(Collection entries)
════════════════
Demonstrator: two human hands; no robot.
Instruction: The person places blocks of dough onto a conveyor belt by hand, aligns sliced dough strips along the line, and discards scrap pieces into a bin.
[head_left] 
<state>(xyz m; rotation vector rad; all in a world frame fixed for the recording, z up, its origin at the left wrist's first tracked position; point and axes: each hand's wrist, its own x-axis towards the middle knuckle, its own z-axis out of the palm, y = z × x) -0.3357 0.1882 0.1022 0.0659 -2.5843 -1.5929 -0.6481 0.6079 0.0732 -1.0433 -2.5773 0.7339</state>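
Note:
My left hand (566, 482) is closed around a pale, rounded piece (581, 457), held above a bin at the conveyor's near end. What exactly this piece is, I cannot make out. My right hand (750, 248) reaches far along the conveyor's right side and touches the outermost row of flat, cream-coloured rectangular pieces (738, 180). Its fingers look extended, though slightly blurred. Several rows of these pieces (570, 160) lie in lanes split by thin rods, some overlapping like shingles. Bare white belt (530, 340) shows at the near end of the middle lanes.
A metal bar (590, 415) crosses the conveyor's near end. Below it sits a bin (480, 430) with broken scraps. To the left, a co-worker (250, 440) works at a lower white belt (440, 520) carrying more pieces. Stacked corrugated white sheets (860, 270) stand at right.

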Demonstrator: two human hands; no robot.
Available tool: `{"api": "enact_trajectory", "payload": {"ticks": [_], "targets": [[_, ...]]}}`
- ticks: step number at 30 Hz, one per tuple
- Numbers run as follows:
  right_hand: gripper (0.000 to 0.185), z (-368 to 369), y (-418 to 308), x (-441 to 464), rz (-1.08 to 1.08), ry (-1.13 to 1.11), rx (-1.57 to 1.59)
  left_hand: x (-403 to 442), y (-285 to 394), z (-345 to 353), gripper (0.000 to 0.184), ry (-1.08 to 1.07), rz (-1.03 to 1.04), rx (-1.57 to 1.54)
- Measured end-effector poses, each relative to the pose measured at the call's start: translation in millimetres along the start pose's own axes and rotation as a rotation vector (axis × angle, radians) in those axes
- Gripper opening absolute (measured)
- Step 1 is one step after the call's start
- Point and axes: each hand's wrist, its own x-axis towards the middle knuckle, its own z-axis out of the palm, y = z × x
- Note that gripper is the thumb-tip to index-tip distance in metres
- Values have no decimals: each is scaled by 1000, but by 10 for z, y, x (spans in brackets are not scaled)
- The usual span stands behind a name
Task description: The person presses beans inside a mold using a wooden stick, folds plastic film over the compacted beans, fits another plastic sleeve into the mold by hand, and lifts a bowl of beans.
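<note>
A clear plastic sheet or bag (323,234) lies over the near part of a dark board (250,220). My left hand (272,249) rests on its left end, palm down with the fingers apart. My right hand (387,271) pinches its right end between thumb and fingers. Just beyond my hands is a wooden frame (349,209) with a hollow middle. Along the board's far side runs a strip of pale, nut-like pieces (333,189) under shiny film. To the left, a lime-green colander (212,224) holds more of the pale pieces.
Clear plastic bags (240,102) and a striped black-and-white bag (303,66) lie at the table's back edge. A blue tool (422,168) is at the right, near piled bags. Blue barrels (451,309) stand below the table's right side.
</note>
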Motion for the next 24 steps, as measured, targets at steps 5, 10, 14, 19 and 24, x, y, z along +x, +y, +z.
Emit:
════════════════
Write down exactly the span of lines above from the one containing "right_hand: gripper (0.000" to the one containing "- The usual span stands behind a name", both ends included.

  right_hand: gripper (0.000 to 0.185), z (-368 to 369), y (-418 to 308), x (-441 to 464), rz (-1.08 to 1.08), ry (-1.13 to 1.11), rx (-1.57 to 1.59)
  left_hand: x (-403 to 442), y (-285 to 394), z (-345 to 353), gripper (0.000 to 0.184), ry (-1.08 to 1.07), rz (-1.03 to 1.04), rx (-1.57 to 1.54)
- Measured end-effector poses, each relative to the pose measured at the call's start: translation in millimetres along the start pose's own axes and rotation as a rotation vector (axis × angle, radians) in those axes
- Gripper opening absolute (measured)
- Step 1 is one step after the call's start
- Point and axes: each hand's wrist, its own x-axis towards the middle knuckle, its own z-axis out of the palm, y = z × x
- Note that gripper is the thumb-tip to index-tip distance in metres
- Values have no decimals: each is scaled by 1000, but by 10 for z, y, x (spans in brackets are not scaled)
- The usual span stands behind a name

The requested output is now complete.